Aransas County in the Coastal Bend is one of the smallest counties in South Texas. Despite being part of the Corpus Christi MSA, its economy resembles more closely other Gulf Coast communities than the rest of the metro area. Increasingly more American residents have relocated to Gulf Coast communities for retirement. As a result, the communities of Rockport and Fulton in Aransas County are closely tied to economic conditions at the national and state levels.
The county's unemployment rate matched closely the Texas statewide unemployment rate through 2010. Its local economy was hit hard during the 2008-2009 national recession. Since then, the area has recovered rather modestly over time from the nearly 10 percent unemployment rates in 2010.
After the 2010 economic downturn, job growth turned negative again in 2015 in the wake of falling oil prices. Yet sales tax collections tended to stay on an uptrend in the past two years, although the average home value turned down in 2016. The county's real estate market has moved up and down over time along with changes in its migration patterns.
As a retirement community, the sectors of retail trade, and accommodation and food services are the key economic drivers of Aransas County. Despite being the second largest sector by employment, growth in accommodation and food services has lagged behind growth of those particular industries elsewhere in the nation.
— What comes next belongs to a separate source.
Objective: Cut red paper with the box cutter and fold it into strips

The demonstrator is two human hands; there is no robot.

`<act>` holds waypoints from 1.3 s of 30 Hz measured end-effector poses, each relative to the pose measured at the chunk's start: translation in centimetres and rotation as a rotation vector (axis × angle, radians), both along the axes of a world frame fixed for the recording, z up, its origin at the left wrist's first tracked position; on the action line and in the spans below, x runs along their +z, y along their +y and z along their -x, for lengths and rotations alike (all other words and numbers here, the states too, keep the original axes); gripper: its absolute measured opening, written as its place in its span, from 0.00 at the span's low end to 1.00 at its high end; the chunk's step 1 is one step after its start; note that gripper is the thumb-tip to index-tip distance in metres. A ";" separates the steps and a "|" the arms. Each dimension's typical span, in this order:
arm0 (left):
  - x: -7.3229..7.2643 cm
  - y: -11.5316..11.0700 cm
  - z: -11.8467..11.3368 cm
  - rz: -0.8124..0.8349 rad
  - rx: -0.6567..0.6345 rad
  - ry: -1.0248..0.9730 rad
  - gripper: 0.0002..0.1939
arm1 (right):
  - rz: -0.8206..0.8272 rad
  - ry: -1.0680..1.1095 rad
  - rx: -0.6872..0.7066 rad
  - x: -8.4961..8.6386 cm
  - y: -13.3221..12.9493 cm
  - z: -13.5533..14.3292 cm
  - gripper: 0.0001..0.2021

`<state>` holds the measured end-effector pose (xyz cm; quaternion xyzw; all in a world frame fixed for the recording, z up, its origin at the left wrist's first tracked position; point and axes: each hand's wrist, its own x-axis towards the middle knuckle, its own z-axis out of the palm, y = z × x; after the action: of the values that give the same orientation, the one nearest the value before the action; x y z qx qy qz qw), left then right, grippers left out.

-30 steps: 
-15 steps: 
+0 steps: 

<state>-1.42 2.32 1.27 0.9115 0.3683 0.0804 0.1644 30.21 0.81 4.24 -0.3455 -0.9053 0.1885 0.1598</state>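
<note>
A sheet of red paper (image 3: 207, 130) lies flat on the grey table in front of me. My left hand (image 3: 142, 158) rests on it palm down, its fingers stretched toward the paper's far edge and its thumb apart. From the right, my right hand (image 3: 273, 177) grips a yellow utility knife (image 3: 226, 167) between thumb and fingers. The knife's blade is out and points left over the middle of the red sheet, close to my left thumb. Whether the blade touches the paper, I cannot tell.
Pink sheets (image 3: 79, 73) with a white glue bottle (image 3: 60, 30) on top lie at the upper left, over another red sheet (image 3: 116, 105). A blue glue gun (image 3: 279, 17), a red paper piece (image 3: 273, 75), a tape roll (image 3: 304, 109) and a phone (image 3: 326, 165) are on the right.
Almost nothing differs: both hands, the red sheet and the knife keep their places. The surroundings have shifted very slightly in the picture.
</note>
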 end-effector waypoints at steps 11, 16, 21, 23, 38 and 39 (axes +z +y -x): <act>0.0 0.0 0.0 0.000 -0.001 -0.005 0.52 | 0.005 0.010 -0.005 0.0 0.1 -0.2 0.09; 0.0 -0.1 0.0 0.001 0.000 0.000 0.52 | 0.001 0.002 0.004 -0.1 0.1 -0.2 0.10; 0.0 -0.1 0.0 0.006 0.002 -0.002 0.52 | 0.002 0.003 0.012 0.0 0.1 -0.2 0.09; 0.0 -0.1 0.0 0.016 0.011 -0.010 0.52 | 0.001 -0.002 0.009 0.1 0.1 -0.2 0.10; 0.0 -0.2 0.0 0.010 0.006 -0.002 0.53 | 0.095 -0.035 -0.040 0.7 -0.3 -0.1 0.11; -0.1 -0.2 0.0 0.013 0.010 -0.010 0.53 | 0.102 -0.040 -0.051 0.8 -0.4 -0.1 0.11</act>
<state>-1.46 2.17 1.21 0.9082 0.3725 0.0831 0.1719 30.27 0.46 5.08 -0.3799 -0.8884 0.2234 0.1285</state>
About 300 people worked in the mining sector, mostly in oil and gas extraction. Due to the relatively small total workforce size of this county, the employment share of the mining sector at 4 percent exceeds that sector's employment share nationwide by ten folds.
The average annual earnings for employees in Aransas County are about 65 percent of the Texas state average. This income gap is associated with its workforce's relatively lower educational attainment. Less than 20 percent of the adult population in the region holds a Bachelor's degree or higher, compared to nearly 30 percent nationwide.
The number of business establishments per 1,000 residents in this county has been higher than the rest of the South Texas region and the state. However, the number of new local business startups has trended down since the housing boom ended in 2007.